I'm not an nginx user so there is only so much I can say about this specific change, but I'll reiterate that the overall idea of removing stateDir like options has not been well received in the past, and I expect that this change will cause a fair bit of frustration from some users. Just because you or I agree with a change doesn't mean we have consensus and should proceed.

I think this change represents a larger idea that hasn't received enough discussion from all parties impacted by it and merging prematurely wasn't the best way to proceed. At this point I guess we can just wait and see... time will tell how well accepted or not this change is.

Apologies if this is a simple question but as I'm not well versed with nginx / systemd I'm hoping someone might be able to help - is the log directory location guaranteed to be stable ie. always present under /var/log/nginx? Can I simply safely hardcode path in places where I previously used the value of the stateDir option? Sorry if I missed a note / changelog entry somewhere on how to deal with the removal of the option.

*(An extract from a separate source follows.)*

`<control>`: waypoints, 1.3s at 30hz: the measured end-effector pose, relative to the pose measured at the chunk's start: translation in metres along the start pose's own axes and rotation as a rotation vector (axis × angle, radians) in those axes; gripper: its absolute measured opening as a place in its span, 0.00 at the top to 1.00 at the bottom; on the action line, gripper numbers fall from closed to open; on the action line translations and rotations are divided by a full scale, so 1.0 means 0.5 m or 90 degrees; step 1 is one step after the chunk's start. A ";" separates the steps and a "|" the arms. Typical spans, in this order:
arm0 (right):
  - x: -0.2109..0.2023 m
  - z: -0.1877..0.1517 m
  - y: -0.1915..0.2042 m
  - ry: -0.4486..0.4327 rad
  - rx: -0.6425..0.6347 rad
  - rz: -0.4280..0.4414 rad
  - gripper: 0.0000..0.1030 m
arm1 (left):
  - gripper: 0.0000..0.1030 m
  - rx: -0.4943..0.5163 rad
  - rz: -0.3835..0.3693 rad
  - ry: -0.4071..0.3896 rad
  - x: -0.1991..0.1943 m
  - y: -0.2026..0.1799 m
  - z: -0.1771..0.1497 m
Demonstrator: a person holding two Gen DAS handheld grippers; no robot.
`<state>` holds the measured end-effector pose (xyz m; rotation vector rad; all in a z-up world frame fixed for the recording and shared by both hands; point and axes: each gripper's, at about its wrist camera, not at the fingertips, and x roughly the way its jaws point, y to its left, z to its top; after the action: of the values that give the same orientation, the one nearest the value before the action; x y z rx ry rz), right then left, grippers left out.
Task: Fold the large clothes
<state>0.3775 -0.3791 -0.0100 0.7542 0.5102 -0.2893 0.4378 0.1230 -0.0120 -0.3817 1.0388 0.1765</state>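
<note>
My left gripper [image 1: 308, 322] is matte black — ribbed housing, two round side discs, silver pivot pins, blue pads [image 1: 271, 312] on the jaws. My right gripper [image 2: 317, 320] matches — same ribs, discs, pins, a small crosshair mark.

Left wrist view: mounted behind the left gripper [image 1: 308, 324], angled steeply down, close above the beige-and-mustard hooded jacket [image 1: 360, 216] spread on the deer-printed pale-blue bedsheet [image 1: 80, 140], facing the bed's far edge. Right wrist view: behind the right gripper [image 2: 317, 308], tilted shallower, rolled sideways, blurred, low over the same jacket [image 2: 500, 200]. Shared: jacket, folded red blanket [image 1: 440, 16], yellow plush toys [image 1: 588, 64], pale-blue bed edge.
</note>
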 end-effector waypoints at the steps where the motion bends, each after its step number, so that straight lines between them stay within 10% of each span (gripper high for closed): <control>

Apologies if this is a simple question but as I'm not well versed with nginx / systemd I'm hoping someone might be able to help - is the log directory location guaranteed to be stable ie. always present under /var/log/nginx? Can I simply safely hardcode path in places where I previously used the value of the stateDir option? Sorry if I missed a note / changelog entry somewhere on how to deal with the removal of the option.

Yes it's now in /var/log/nginx and /var/cache/nginx always.